Many mortgage bankers have tried TBA options, but these require a dedicated counterparty and are illiquid. The Chicago Mercantile Exchange is now listing options on SOFR swap futures, which correlate well with mortgages, especially non-QM. Talk to ERIS about using margin-friendly SOFR Swap futures and options to hedge tail risk in your portfolio. 

The CME put out the following press release on April 14th.

CME Group, the world’s leading derivatives marketplace, today announced it will launch options on Eris SOFR Swap futures on June 16, 2026, pending regulatory review. SOFR futures are a liquid way to manage interest rate risk. “Eris SOFR Swap options will help institutional investors manage risk with greater precision as they navigate varying expectations on the direction of U.S. interest rates,” said Michael Riddle, CEO of Eris Innovations. “By mirroring the structure of forward-premium OTC swaptions, Eris SOFR Swap options can deliver cost optimization, margin efficiencies and trading simplicity amid shifting economic conditions.”
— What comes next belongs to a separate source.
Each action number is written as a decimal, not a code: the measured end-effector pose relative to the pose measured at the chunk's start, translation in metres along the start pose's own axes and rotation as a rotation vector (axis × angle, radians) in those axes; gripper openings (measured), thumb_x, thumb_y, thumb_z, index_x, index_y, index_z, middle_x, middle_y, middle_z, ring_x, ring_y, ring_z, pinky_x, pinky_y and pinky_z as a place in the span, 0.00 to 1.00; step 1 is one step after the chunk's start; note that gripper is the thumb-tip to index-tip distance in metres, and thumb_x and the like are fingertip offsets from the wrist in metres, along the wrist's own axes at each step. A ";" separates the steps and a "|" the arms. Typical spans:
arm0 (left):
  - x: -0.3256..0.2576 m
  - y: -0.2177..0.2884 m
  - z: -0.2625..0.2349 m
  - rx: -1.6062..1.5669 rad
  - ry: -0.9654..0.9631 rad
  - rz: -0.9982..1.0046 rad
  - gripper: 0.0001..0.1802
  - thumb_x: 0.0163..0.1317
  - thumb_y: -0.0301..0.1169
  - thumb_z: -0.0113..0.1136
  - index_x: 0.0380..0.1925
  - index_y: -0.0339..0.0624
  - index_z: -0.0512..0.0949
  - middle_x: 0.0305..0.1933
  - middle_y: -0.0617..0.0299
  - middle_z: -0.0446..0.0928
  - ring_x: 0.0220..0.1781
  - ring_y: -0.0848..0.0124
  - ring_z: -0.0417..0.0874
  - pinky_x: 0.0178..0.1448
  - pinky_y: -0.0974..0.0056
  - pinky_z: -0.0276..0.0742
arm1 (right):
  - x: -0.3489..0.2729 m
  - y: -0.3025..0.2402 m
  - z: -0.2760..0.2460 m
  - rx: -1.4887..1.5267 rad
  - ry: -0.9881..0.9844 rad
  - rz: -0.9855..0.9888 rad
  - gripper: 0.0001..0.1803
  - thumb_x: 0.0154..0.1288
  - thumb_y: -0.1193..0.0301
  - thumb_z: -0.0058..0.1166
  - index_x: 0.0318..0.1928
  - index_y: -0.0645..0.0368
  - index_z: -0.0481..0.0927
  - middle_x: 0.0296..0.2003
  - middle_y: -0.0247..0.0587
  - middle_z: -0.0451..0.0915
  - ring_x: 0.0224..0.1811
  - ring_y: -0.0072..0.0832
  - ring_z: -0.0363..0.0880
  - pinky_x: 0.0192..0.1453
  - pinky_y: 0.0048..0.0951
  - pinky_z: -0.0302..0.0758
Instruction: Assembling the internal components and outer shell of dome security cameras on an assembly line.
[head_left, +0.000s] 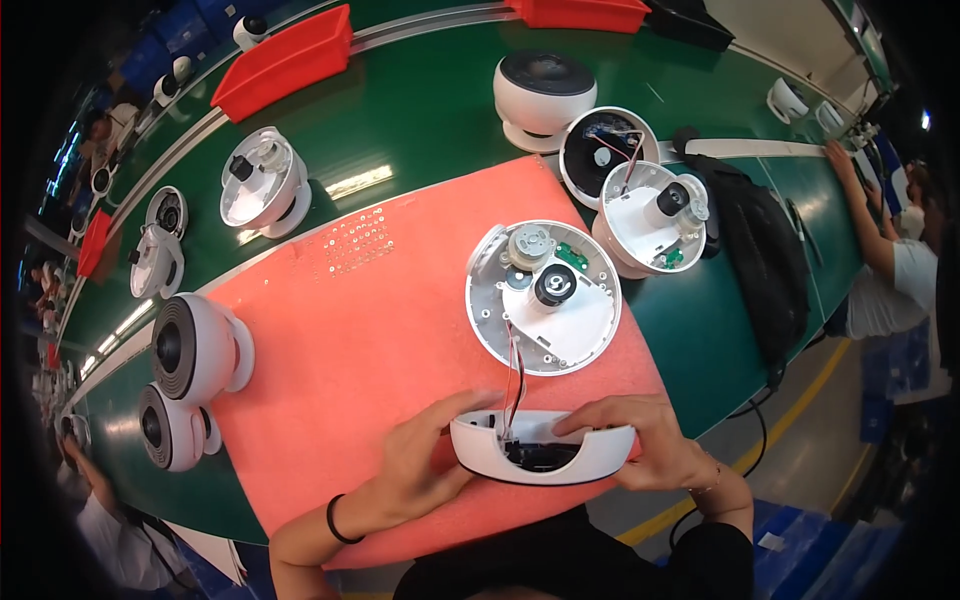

Eris SOFR Swap futures replicate interest rate swap cash flows, offering the standardization and capital savings of exchange-traded instruments. The addition of options on 2-year, 5-year and 10-year Eris SOFR Swap futures will support more sophisticated hedging strategies, such as managing non-linear risk in mortgage-backed portfolios.

Since launching in October 2020, more than 10 million Eris SOFR Swap futures contracts have traded at CME Group. In March 2026, Eris SOFR Swap futures reached an all-time open interest record of 707,000 contracts ($71B notional), including a single-day volume record of 299,513 contracts on March 10.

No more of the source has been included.